◆ **How to complete this task**
Return only the lines of the listing below that run from the line with "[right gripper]" through the line with "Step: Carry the", both ends included, exactly as written.

◆ **Records provided**
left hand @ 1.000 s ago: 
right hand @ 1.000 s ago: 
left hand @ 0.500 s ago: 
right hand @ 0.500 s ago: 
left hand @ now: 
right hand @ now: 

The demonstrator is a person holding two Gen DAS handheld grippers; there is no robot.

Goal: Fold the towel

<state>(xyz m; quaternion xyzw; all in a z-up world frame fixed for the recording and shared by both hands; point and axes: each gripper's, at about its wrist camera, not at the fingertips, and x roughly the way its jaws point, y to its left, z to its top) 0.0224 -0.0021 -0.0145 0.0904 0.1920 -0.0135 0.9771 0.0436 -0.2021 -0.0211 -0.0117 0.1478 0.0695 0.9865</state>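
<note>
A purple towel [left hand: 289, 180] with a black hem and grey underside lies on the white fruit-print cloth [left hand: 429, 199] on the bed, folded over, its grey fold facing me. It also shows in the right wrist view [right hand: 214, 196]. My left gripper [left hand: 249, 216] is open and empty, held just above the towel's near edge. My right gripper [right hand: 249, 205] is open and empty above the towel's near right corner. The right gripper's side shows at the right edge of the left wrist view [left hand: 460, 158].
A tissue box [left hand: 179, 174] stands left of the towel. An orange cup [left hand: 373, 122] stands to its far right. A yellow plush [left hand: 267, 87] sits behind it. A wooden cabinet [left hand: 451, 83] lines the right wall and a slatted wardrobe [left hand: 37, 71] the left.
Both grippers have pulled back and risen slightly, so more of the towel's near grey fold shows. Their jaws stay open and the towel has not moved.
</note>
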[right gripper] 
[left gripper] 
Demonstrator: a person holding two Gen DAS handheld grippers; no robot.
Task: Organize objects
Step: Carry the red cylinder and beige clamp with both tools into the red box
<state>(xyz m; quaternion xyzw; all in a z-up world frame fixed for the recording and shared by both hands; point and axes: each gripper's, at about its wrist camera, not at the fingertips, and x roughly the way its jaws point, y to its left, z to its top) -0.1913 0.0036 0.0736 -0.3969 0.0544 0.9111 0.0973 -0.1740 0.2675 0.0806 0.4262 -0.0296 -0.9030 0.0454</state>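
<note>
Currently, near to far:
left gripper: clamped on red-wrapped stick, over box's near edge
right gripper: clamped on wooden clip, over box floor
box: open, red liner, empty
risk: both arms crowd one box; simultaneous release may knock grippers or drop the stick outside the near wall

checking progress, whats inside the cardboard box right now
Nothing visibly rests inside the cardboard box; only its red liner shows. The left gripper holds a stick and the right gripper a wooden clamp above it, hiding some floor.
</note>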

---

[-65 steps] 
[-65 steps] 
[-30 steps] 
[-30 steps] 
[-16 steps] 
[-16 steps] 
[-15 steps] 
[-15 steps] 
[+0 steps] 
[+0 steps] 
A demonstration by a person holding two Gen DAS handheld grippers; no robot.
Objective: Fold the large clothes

◆ **Answer for the task**
[right gripper] 
[left gripper] 
Demonstrator: a person holding two Gen DAS handheld grippers; no robot.
Task: Organize objects
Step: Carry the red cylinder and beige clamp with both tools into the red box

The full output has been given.